What to do
The copy must match the data below line for line and contain no images.

•••

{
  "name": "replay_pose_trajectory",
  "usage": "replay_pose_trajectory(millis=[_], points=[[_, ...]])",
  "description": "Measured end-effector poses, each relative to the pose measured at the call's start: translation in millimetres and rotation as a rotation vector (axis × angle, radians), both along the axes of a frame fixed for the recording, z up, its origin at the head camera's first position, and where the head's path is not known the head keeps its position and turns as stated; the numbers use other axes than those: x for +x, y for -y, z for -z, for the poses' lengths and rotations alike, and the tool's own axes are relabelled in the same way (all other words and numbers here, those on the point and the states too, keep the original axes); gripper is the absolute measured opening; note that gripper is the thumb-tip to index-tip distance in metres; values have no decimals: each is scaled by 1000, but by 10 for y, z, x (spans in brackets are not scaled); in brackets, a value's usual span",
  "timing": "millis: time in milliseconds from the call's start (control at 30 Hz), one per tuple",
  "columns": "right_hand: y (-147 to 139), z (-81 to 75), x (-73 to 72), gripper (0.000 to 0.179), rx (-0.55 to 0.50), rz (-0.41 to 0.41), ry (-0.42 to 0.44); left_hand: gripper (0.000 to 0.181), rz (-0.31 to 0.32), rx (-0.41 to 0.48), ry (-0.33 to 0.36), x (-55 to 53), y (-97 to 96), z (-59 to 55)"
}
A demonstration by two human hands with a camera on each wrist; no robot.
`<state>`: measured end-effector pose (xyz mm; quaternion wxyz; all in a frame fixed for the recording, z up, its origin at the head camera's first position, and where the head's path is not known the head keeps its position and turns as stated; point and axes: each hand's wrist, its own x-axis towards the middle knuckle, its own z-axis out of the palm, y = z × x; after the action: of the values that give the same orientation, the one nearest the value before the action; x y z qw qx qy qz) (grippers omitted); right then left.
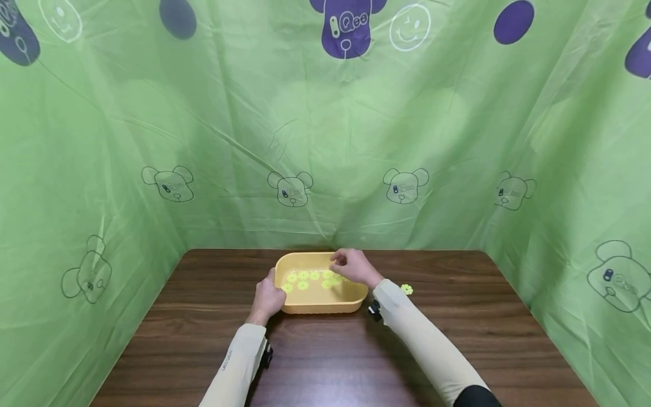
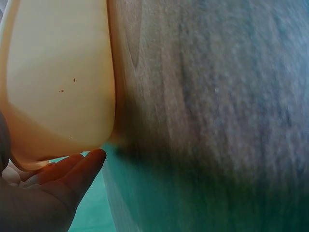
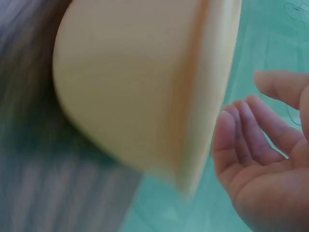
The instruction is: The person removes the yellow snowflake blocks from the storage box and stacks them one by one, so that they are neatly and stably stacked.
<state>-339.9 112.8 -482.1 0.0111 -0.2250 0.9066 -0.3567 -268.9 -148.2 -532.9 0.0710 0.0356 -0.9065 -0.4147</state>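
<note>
A yellow-orange plastic basin (image 1: 321, 308) stands on the table with several yellow-green flower-shaped pieces (image 1: 303, 276) spread over its floor. My left hand (image 1: 269, 295) grips the basin's left side. In the left wrist view the fingers of this hand (image 2: 53, 193) lie against the outer wall (image 2: 63, 63). Over the basin's right part hovers my right hand (image 1: 356, 265), its fingers bent loosely. The right wrist view shows that hand (image 3: 270, 159) beside the basin's rim (image 3: 212, 96), thumb apart from the fingers and nothing between them.
One more flower piece (image 1: 407, 289) lies on the dark wooden table (image 1: 458, 316), right of the basin and close to the right forearm. Green printed cloth (image 1: 335, 130) hangs behind the table and along both sides. Each wrist carries a small black device.
</note>
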Motion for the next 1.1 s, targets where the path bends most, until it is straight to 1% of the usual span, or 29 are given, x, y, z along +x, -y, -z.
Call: replay_pose_trajectory(millis=[100,233,333,433,500,600,800,1100], points=[[88,81,-13,23,47,-27,20,72,-2,9,-2,3,-10,5],[170,180,-33,24,114,-78,7,71,-6,14,-1,-1,-5,12],[211,239,-40,23,147,-97,10,71,-6,16,4,4,-2,11],[247,282,-40,24,162,-94,29,71,-7,15,10,9,-6,3],[267,305,-37,25,167,-87,50,71,-7,16,6,9,-9,-2],[287,338,-38,24,173,-72,61,70,-8,13,-4,6,-9,-7],[298,386,-56,20,192,-67,51,71,-7,15,-4,-5,-9,-15],[319,394,-60,18,211,-69,48,73,-6,42,8,-19,2,-19]])
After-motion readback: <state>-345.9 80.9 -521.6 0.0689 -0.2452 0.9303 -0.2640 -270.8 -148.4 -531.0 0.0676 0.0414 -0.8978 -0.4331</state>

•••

Problem solution
{
  "name": "replay_pose_trajectory",
  "usage": "replay_pose_trajectory(millis=[_], points=[[_, ...]])",
  "description": "Measured end-effector poses, each relative to the pose measured at the call's start: translation in millimetres and rotation as a rotation vector (axis × angle, radians), both along the axes of a frame fixed for the recording, z up, its origin at the head camera's first position, and where the head's path is not known the head keeps its position and turns as stated; the numbers use other axes than those: x for +x, y for -y, z for -z, for the poses' lengths and rotations alike, and the tool's own axes are relabelled in the same way (all other words and numbers here, those on the point and the states too, keep the original axes); gripper is the absolute measured opening; note that gripper is the thumb-tip to index-tip distance in metres; values have no decimals: each is scaled by 1000, but by 10 for y, z, x (spans in brackets are not scaled); in brackets, a value's usual span",
  "timing": "millis: time in milliseconds from the call's start (control at 30 Hz), one per tuple",
  "columns": "right_hand: y (-147 to 139), z (-81 to 75), x (-73 to 72), gripper (0.000 to 0.179), rx (-0.55 to 0.50), rz (-0.41 to 0.41), ry (-0.42 to 0.44); left_hand: gripper (0.000 to 0.181), rz (-0.31 to 0.32), rx (-0.41 to 0.48), ry (-0.33 to 0.36), x (-55 to 53), y (-97 to 96), z (-59 to 55)"
}
A demonstration by two human hands with a camera on each wrist; no robot.
`<state>`: measured end-effector pose (xyz mm; quaternion wxyz; all in a frame fixed for the recording, z up, its origin at the head camera's first position, and where the head's path is not known the head keeps its position and turns as stated; point and axes: each hand's wrist, its own x-axis towards the middle knuckle, its own z-axis out of the palm, y = z × x; after the action: of the values that give the same orientation, the one nearest the value before the action; x y z qw qx qy qz) (grippers omitted); right then left.
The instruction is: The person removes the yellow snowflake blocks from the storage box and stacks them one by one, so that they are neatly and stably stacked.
<state>-339.9 112.8 -482.1 0.0111 -0.2250 0.9066 -0.3567 -268.9 -148.2 -532.9 0.0710 0.0356 -0.9065 -0.4147</state>
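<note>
A yellow-orange plastic basin (image 1: 321, 308) stands on the table with several yellow-green flower-shaped pieces (image 1: 303, 276) spread over its floor. My left hand (image 1: 269, 295) grips the basin's left side. In the left wrist view the fingers of this hand (image 2: 53, 193) lie against the outer wall (image 2: 63, 63). Over the basin's right part hovers my right hand (image 1: 356, 265), its fingers bent loosely. The right wrist view shows that hand (image 3: 270, 159) beside the basin's rim (image 3: 212, 96), thumb apart from the fingers and nothing between them.
One more flower piece (image 1: 407, 289) lies on the dark wooden table (image 1: 458, 316), right of the basin and close to the right forearm. Green printed cloth (image 1: 335, 130) hangs behind the table and along both sides. Each wrist carries a small black device.
</note>
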Motion for the next 1.1 s, targets where the path bends most, until it is straight to 1% of the usual span, or 29 are given, x, y, z along +x, -y, -z.
Call: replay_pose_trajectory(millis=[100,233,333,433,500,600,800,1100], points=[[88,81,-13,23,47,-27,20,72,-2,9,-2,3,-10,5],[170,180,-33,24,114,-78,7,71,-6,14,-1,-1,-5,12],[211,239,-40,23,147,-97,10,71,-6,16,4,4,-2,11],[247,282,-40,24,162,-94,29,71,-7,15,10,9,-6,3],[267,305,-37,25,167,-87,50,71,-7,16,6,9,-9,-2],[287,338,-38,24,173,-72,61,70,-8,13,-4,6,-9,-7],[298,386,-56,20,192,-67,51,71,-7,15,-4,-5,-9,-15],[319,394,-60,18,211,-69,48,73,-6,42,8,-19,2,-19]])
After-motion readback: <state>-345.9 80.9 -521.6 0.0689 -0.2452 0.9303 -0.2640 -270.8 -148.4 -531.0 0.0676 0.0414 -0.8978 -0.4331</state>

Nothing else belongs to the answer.